Home rentals startup NestAway is in talks to raise about USD 50 million in the next few months to scale up operations and invest heavily in services for tenants based on Internet of Things (IoT) solutions.
These services could include IoT-based home cleaners and drones that could fly on behalf of potential tenants to shortlist properties.
Founded in 2015, the company has so far raised over USD 40 million in funding from investors including Tiger Global, Russian billionaire and founder of DST Global Yuri Milner, and Tata Sons chairman emeritus Ratan Tata. The existing investors, along with the new ones, are also expected to participate in the new funding round.
For FY16, NestAway recorded losses of Rs 37 crore on revenues of Rs 5.8 crore.
The Bangalore-based startup provides a listing of available accommodations for rent across major cities.
It manages the complete renting cycle of a property on behalf of the owners, including rent collection and assisting a tenant to move out at the end of the contract. The company charges a certain percentage of the monthly rent it generates from a property as commission.
Exploring IoT in rentals market
IoT is one such area where the startup sees immense potential. To start with, the company has already piloted a smart lock system, which allows the tenants to lock or unlock the house remotely through their smartphones.
“It also reduces the friction of our representative and the user fixing up a time to meet. They can just drop by and we can remotely lock or unlock it,” Nestaway co-founder Deepak Dhar explained. Flying drones inside the house to capture the living space from every possible angle is another idea that the company is exploring, besides enabling an IoT-based cleaning device.
“The idea is to simplify the lives of our users. Especially when it comes to families, there is an elaborate short listing process. They have to go and see multiple houses, coordinate on time along with work, consider a number of things that must suit their specific requirements,” he said.
NestAway’s efforts to use augmented reality and drones could simplify lives of potential tenants who have to visit multiple properties before they can shortlist one.
“If they (tenants) can accurately gauge the house and its surrounding with technological capabilities, it will cut down the inconvenience of visiting each and every house, at least in the short listing phase,” he added.
Aims to become profitable in two years
“The company expects to break even in next 15 months in Bangalore market, while on a company-level profitability it will take us two more years, depending upon how many new markets we add,” Dhar told Moneycontrol.
The company is exploring to expand its reach to students and shared living for senior citizens too.

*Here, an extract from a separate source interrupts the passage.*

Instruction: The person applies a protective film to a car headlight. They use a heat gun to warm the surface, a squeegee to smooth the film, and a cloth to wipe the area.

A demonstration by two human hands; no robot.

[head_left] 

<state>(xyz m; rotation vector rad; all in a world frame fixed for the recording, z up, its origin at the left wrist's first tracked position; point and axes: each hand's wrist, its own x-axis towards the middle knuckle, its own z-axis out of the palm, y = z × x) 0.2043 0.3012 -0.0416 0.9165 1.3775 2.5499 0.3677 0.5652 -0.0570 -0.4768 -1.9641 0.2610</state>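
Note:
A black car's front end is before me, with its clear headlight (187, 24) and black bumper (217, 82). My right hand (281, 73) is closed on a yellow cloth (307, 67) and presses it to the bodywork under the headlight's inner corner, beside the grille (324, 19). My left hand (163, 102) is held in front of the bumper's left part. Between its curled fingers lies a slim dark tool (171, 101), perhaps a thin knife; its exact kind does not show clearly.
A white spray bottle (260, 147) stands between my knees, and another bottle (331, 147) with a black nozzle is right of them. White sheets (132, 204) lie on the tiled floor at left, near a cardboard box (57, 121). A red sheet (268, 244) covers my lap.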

It is also aiming to capture the rental market for families too - post its acquisition of another online home rentals startup Zenify, this month.

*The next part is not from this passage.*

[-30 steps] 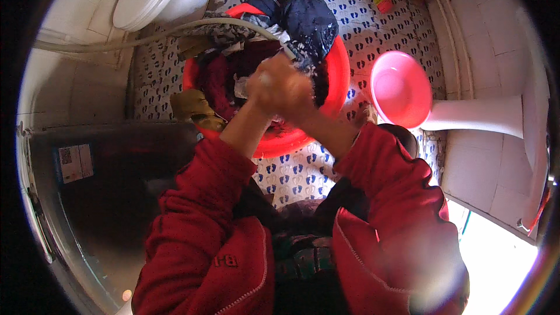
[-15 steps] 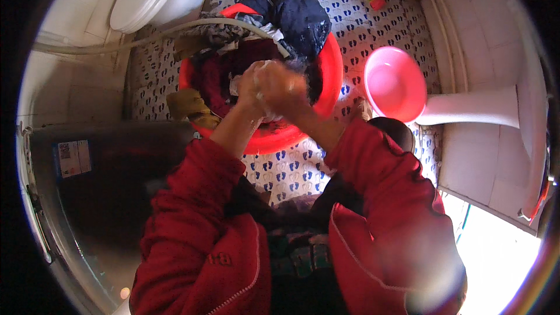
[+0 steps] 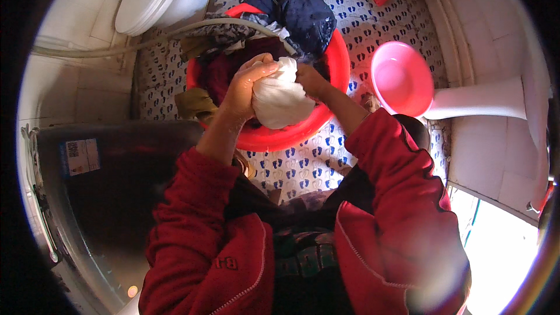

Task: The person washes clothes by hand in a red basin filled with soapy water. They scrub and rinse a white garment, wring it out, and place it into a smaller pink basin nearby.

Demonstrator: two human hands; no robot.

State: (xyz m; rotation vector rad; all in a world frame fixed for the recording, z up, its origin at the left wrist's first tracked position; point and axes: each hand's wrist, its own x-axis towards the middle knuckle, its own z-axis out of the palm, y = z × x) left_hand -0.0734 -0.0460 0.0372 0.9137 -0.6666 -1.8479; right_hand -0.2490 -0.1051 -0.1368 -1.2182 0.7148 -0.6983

“The market for family rentals is huge amounting to about USD 60 billion in top 10 cities. Rentals for bachelor’s accounts for about USD 10-15 billion annually, of which we do just about USD 5 million per month. We want to focus on family (segment) also, given the size of the market. We don’t want to remain a marketplace just for bachelors. We may (later) expand to include senior citizens and students,” Dhar said.
The company manages over 7,000 homes across 8 cities of Bangalore, Delhi, Gurgaon, Noida, Ghaziabad, Hyderabad, Pune and Mumbai.
Including Zenify’s over 3,000 homes under management, NestAway now has over 10,000 properties on its platform. “We will target selective markets where there is ample supply and demand,” he added.
For now, the startup is concentrating on building a team to explore smart solutions for homes it rents out with a view to increase its post-rental services pie.